## ACTIVITY
Only one stretch of the data below should be repeated: the lines from the line containing "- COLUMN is" through the line containing "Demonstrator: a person", inclusive, exactly as they are.

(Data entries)
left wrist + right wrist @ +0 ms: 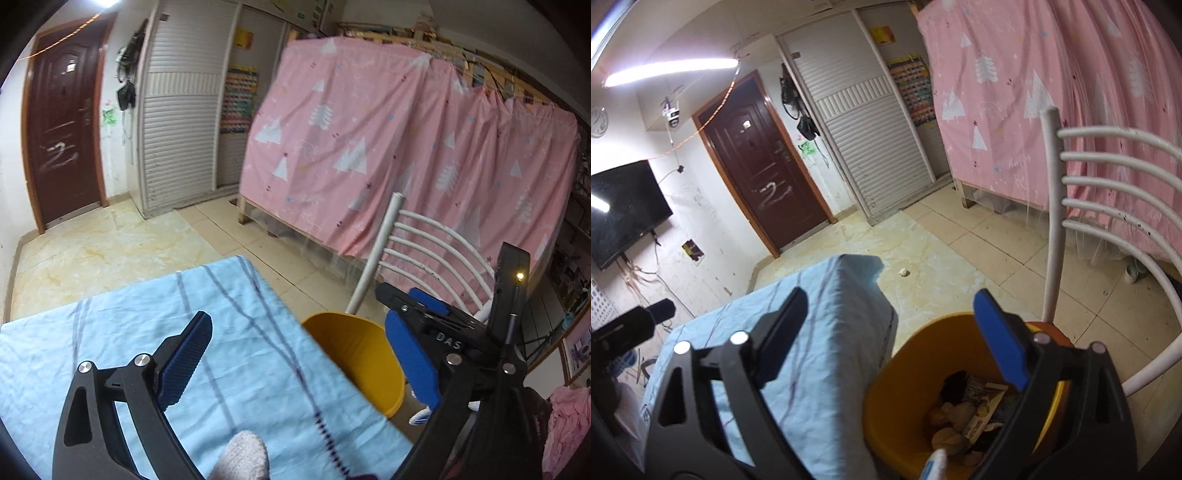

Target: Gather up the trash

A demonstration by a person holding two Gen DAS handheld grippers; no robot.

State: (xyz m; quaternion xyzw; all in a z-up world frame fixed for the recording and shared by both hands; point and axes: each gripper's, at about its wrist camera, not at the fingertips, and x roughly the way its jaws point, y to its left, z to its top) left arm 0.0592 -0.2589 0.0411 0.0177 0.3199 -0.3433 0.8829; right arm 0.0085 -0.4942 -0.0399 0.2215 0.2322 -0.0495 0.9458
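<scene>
Right gripper (890,336): fingers spread wide, nothing between them.
Left gripper (299,358): fingers released too, empty.
Bin (905,424): yellow, on the floor at five o'clock beside the blue-clothed surface (827,332), already holding wrappers.
Paper ball (904,272): on the floor at twelve o'clock beyond the surface corner (right hand nearer, I judge).

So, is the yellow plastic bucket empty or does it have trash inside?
Not empty: the yellow plastic bucket holds crumpled paper and wrappers at its bottom.
</scene>
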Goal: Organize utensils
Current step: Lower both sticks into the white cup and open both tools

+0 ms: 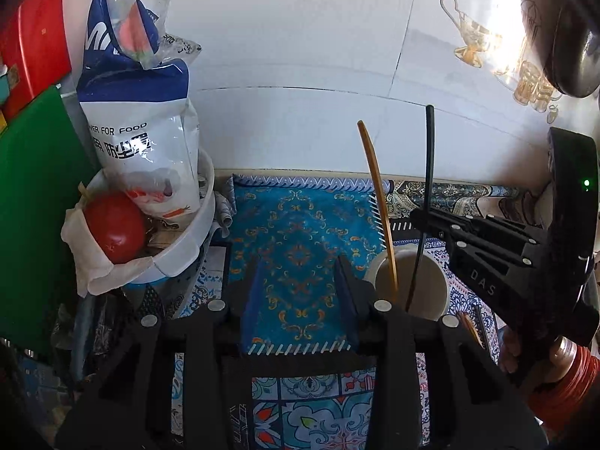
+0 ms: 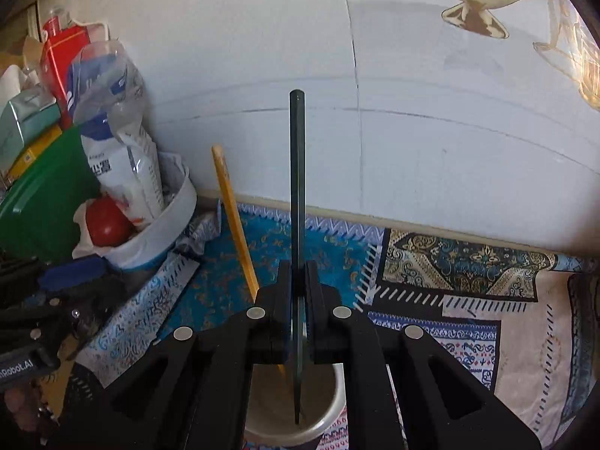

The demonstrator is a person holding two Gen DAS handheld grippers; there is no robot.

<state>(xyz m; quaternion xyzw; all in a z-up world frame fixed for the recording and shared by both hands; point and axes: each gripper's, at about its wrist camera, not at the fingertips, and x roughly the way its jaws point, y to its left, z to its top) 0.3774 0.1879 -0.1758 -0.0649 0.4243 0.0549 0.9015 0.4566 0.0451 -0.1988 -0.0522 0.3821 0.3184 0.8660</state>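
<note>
Two chopsticks are counted at the cup (image 2: 330,418): one tan chopstick (image 1: 378,202) already standing inside, leaning against the rim, and one dark chopstick (image 2: 298,225) with its tip lowered into the cup's mouth. The right gripper (image 2: 299,300) is clamped on the dark chopstick partway down its length, at the centre of the right wrist view; that piece is judged not yet released. The left gripper (image 1: 300,285) stands partly open at the lower centre of the left wrist view, nothing between its jaws, only the blue patterned mat (image 1: 296,232) showing through.

Progress is judged well advanced: one utensil stowed, a second entering. More stick ends (image 1: 470,326), tan and dark, lie at the lower right of the left wrist view beside the cup; their number cannot be told. One cup is present. One white bowl (image 1: 187,240) with one tomato (image 1: 114,227) sits at left, not part of the work.
</note>
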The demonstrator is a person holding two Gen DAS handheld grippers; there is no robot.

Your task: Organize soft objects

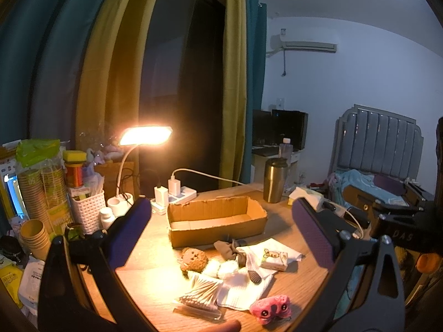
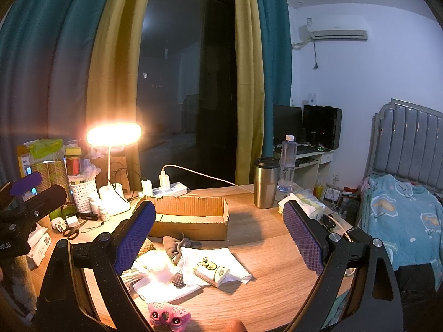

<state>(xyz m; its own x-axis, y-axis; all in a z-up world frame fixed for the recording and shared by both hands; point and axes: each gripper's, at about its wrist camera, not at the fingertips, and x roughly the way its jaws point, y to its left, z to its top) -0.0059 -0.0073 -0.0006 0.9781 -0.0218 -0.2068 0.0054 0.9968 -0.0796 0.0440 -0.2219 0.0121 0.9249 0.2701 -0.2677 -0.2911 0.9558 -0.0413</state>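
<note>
On the wooden bench, from the left: stacked paper cups, a white woven plastic basket, a lit white desk lamp, then the open brown cardboard box, unfilled. Before it lie a brown plush toy, a bag of cotton swabs, white cloths and a pink plush toy. A steel tumbler stands behind, right. The left claw and the right claw both hang spread wide, holding nothing

On the tabletop, the cardboard box lay centrally. Soft items clustered at its 6 o'clock; the plush toy lay nearest. The tumbler stood at 2 o'clock, the lamp at 10 o'clock.
</note>
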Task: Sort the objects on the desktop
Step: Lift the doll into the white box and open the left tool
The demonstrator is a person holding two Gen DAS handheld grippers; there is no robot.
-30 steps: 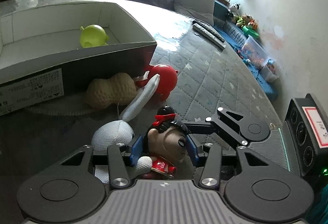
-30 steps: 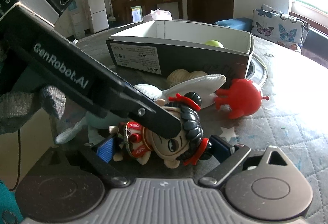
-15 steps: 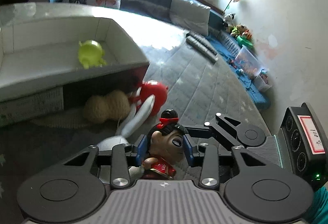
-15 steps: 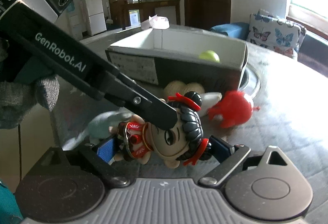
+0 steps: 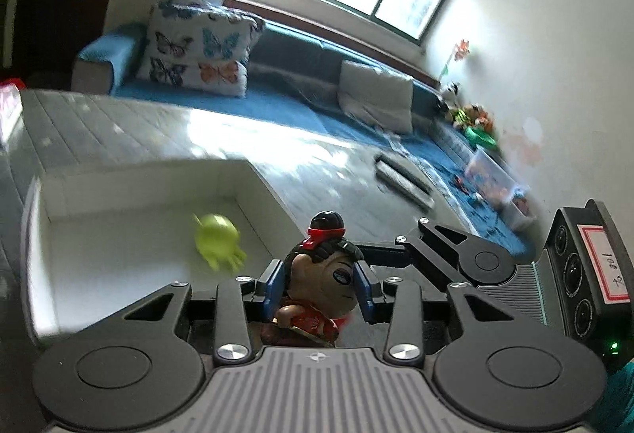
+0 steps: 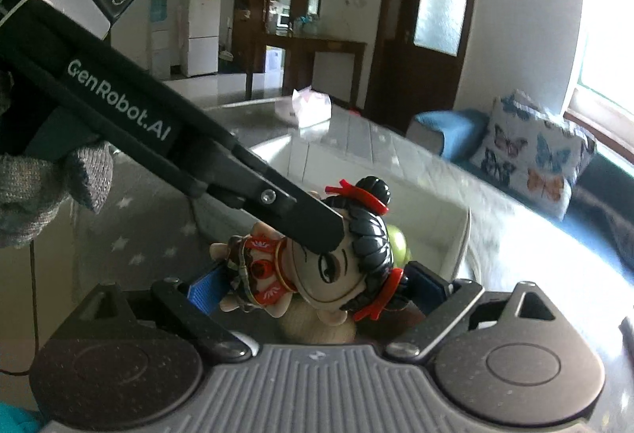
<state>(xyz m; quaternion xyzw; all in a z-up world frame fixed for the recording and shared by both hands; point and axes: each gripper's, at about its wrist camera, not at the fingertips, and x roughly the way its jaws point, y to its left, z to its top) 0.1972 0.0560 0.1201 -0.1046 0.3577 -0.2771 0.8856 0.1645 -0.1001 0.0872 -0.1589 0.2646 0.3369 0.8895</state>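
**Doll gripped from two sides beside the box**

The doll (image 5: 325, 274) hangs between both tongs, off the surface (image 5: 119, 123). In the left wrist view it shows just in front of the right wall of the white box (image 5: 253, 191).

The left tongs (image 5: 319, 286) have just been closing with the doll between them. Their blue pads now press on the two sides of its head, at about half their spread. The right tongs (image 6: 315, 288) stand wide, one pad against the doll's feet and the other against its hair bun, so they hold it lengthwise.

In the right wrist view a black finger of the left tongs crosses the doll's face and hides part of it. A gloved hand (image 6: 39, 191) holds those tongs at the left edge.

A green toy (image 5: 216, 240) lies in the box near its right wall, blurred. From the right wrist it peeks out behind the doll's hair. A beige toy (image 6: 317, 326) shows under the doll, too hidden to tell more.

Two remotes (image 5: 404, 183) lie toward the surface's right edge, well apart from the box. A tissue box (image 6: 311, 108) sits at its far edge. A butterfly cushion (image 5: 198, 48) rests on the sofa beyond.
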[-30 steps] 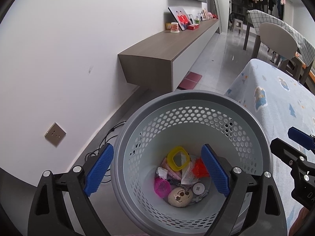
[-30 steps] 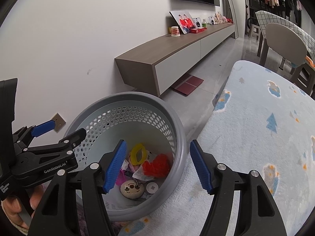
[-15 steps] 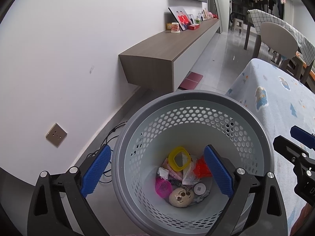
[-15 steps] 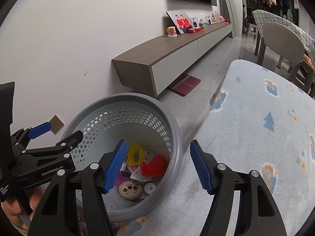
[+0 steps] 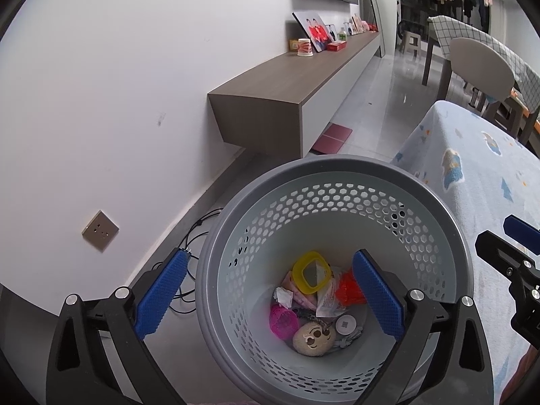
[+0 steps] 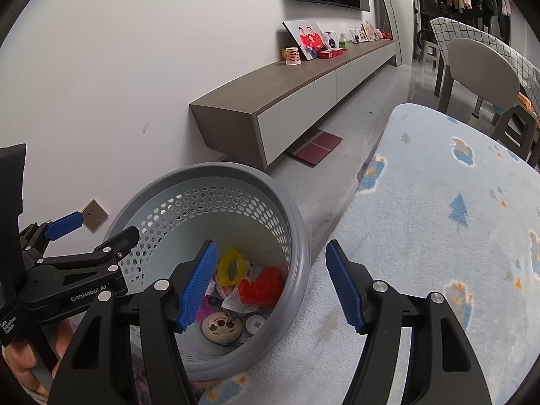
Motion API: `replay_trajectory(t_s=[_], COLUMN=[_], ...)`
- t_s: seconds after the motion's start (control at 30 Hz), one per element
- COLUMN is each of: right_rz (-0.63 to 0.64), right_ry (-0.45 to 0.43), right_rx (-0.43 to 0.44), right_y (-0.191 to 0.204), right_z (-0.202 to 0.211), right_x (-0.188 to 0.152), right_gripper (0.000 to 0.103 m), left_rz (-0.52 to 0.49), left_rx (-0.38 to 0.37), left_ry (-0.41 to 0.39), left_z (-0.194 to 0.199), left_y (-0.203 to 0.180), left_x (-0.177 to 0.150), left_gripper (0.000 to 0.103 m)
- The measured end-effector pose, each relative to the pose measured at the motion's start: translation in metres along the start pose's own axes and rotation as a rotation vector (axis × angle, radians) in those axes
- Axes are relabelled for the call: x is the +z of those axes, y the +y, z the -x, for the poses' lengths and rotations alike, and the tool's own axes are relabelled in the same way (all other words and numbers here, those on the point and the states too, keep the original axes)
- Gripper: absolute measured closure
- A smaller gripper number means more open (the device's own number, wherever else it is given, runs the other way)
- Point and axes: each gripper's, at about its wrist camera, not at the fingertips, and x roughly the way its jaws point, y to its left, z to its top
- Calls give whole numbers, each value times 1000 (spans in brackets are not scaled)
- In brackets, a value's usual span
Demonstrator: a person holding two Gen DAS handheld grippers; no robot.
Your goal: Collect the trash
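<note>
A grey perforated basket (image 5: pixel 337 162) stands on the floor against the table's edge. At its bottom lie a yellow ring (image 5: pixel 310 271), a red crumpled piece (image 5: pixel 347 290), a white wrapper (image 5: pixel 329 300), a pink item (image 5: pixel 281 320) and a beige round face toy (image 5: pixel 314 337). My left gripper (image 5: pixel 270 254) hangs over the basket, its jaws opening. One finger is outside the left wall and one inside, and they grip nothing. My right gripper (image 6: pixel 271 246) is open over the basket's (image 6: pixel 300 236) right rim, empty. The left gripper (image 6: pixel 98 229) also shows in the right wrist view.
A table under a pale blue patterned blanket (image 6: pixel 438 236) lies right of the basket. A low wall cabinet (image 5: pixel 287 84) carries photos and a cup. A wall socket (image 5: pixel 100 230) and cables (image 5: pixel 192 236) are to the left. A chair (image 6: pixel 479 71) stands far right. A hand (image 6: pixel 20 361) holds the left gripper.
The left gripper's fingers have spread wider apart over the basket. The right gripper and the trash in the basket have stayed put.
</note>
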Motion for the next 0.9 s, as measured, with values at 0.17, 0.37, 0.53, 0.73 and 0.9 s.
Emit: replay_trajectory(t_s=[0.17,0.37,0.53,0.73,0.9], right_rz=[-1,0,1,2,1], right_ry=[-1,-1,-2,-4,-3], right_rx=[-1,0,-2,-4,-4], right_y=[-1,0,-1,-1,-1], right_z=[0,0,1,2,2], right_x=[0,0,0,0,0], right_gripper=[39,39,39,39,39], left_rz=[0,-1,1,2,4], left_rx=[-1,1,4,5,6], left_ry=[0,3,1,-3,-3], left_z=[0,0,0,0,0], left_y=[0,1,1,0,0], left_x=[0,-1,-1,-1,-1], left_gripper=[7,7,7,7,7])
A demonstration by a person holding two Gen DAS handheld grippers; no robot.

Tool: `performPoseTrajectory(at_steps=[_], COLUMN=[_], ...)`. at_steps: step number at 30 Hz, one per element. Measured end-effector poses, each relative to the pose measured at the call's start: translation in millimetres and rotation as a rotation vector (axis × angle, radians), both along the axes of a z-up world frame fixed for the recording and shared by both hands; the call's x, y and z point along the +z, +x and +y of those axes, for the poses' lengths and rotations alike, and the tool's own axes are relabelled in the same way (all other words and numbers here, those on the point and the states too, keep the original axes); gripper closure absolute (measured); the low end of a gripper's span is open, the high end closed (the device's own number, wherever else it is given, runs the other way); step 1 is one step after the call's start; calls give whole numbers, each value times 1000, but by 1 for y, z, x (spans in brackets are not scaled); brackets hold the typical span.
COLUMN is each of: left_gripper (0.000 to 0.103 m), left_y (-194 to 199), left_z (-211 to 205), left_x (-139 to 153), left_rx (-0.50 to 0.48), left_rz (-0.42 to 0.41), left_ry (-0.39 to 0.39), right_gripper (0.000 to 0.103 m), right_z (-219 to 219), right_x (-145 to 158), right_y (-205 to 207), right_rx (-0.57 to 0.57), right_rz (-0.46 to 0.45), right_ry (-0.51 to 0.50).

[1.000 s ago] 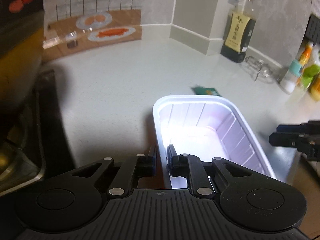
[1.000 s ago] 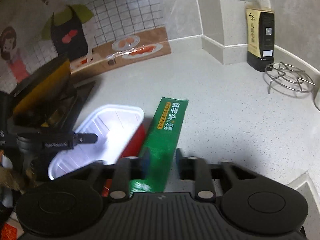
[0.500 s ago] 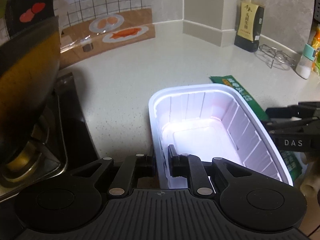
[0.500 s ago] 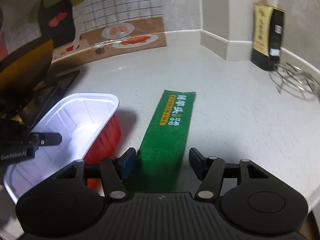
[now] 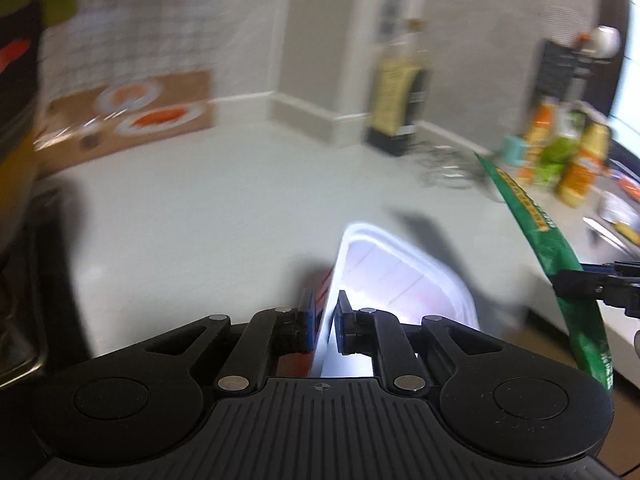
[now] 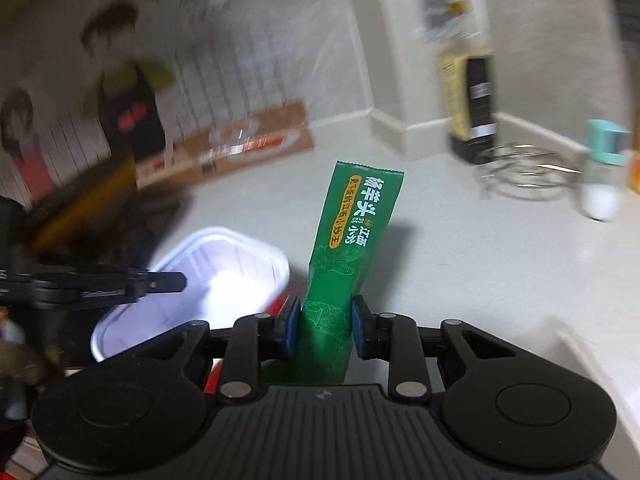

## SOLUTION FOR THIS TASK
- COLUMN is each of: right_rz (-0.63 to 0.64), right_ry (-0.45 to 0.43), right_rx (-0.43 to 0.44), right_y (-0.191 to 0.204), right_z (-0.202 to 0.211), right_x (-0.188 to 0.152), right_gripper (0.000 to 0.103 m), left_rz (-0.52 to 0.49), left_rx (-0.38 to 0.37), left_ry (-0.41 to 0.39), left_z (-0.194 to 0.199), left_y (-0.203 to 0.180), left_x (-0.177 to 0.150), left_gripper (0.000 to 0.103 m)
- The measured end-effector pose, each relative to the pose measured at the motion's start: translation in metres along the start pose's own axes and rotation as a rotation vector (axis × angle, radians) in those axes
- Axes are relabelled for the call: x is the +z of those axes, y the +y, z the -x, for the poses' lengths and rotations alike, and the tool's own axes are relabelled in the same way (all other words and numbers here, those on the point and the states too, keep the original axes)
- Gripper: absolute measured closure
- A smaller gripper number means more open (the device's own number, wherever else it is given, runs the other way)
- Point and axes: each gripper's, at about its wrist camera, not at the fingertips, and x roughly the way its jaws point, y to its left, z to its top
- Calls give whole numbers, each value times 1000 (spans in brackets are not scaled)
- In brackets, a value's usual span
Demonstrator: a person holding two Gen DAS handheld grippers; no robot.

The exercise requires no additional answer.